Start of AVAILABLE DATA

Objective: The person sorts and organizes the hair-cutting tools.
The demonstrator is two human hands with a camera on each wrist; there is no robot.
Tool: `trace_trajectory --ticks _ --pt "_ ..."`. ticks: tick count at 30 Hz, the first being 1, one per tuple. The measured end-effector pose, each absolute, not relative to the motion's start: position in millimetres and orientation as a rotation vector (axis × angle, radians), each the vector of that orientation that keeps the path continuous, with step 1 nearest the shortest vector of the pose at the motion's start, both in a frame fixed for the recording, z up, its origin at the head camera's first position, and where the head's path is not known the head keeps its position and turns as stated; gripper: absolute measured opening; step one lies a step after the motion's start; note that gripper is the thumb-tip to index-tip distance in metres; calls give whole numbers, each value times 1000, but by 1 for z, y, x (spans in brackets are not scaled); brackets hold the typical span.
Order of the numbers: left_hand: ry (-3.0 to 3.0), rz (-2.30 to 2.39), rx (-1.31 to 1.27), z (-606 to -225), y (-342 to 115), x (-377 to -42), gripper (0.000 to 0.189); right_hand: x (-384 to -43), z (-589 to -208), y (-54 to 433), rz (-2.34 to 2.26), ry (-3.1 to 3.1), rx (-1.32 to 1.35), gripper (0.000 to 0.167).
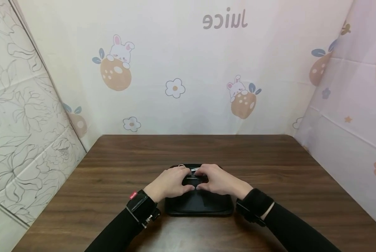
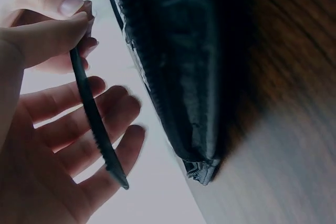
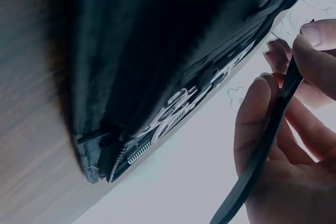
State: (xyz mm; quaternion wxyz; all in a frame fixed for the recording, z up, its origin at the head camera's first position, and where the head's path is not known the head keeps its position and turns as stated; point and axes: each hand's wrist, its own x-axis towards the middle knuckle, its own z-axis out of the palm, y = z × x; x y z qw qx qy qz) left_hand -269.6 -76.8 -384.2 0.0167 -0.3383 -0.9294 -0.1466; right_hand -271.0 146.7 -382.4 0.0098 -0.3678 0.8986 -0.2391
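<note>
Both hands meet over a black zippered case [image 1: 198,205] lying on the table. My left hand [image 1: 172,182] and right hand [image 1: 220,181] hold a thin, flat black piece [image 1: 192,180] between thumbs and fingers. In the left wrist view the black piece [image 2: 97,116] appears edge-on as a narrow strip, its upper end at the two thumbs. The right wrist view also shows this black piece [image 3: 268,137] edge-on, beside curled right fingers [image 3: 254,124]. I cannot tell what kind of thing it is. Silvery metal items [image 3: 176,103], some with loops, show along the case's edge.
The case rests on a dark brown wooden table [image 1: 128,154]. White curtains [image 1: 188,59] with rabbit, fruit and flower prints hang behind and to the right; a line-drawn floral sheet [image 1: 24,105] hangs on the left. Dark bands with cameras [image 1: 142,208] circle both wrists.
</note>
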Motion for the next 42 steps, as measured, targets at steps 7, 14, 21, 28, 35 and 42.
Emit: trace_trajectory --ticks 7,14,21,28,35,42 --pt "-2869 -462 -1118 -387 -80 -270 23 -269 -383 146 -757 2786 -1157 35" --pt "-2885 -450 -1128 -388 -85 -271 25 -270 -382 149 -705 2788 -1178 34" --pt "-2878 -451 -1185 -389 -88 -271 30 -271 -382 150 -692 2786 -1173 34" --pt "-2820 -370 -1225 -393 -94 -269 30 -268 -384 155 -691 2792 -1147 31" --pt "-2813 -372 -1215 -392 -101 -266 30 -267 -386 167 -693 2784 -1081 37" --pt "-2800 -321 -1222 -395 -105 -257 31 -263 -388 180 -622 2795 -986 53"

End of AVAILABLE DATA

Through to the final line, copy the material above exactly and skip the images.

RESPONSE BOX:
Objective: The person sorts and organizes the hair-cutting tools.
The demonstrator is two human hands with a camera on each wrist; there is no robot.
Tool: `trace_trajectory --ticks _ --pt "_ ..."`. ticks: tick count at 30 Hz, the first being 1, one per tuple. The measured end-effector pose, each absolute, not relative to the motion's start: position in millimetres and orientation as a rotation vector (axis × angle, radians), each the vector of that orientation that keeps the path continuous, with step 1 nearest the shortest vector of the pose at the motion's start, both in a frame fixed for the recording, z up, its origin at the head camera's first position, and where the head's path is not known the head keeps its position and turns as stated; gripper: absolute measured opening; step one lies a step after the motion's start; note that gripper is the thumb-tip to index-tip distance in metres; calls give whole numbers, each value times 1000, but by 1 for z, y, x (spans in brackets are not scaled); brackets hold the typical span.
Order of the numbers: left_hand: ry (-3.0 to 3.0), rz (-2.30 to 2.39), rx (-1.31 to 1.27), z (-606 to -225), y (-342 to 115), x (-377 to -42), gripper (0.000 to 0.189); right_hand: x (-384 to -43), z (-589 to -208), y (-54 to 433), rz (-2.34 to 2.26), ry (-3.1 to 3.1), rx (-1.32 to 1.35), gripper (0.000 to 0.167).
State: (xyz mm; quaternion wxyz; all in a frame fixed for the recording, z up, its origin at the head camera's first position, and where the head's path is not known the head keeps its position and turns as stated; point and axes: each hand's wrist, its own x-axis towards the middle knuckle, its own z-axis out of the palm, y = z × x; x y z qw qx qy qz) left_hand -269.6 -76.8 -384.2 0.0167 -0.3383 -0.9294 -0.1466; right_hand -271.0 146.7 -382.4 0.0098 -0.3678 0.8986 -0.2391
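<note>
Both hands meet over a black zippered case [image 1: 198,205] lying on the table. My left hand [image 1: 172,182] and right hand [image 1: 220,181] hold a thin, flat black piece [image 1: 192,180] between thumbs and fingers. In the left wrist view the black piece [image 2: 97,116] appears edge-on as a narrow strip, its upper end at the two thumbs. The right wrist view also shows this black piece [image 3: 268,137] edge-on, beside curled right fingers [image 3: 254,124]. I cannot tell what kind of thing it is. Silvery metal items [image 3: 176,103], some with loops, show along the case's edge.
The case rests on a dark brown wooden table [image 1: 128,154]. White curtains [image 1: 188,59] with rabbit, fruit and flower prints hang behind and to the right; a line-drawn floral sheet [image 1: 24,105] hangs on the left. Dark bands with cameras [image 1: 142,208] circle both wrists.
</note>
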Motion for the next 42 steps, as measured, targets at steps 7, 14, 21, 28, 35 and 42.
Emit: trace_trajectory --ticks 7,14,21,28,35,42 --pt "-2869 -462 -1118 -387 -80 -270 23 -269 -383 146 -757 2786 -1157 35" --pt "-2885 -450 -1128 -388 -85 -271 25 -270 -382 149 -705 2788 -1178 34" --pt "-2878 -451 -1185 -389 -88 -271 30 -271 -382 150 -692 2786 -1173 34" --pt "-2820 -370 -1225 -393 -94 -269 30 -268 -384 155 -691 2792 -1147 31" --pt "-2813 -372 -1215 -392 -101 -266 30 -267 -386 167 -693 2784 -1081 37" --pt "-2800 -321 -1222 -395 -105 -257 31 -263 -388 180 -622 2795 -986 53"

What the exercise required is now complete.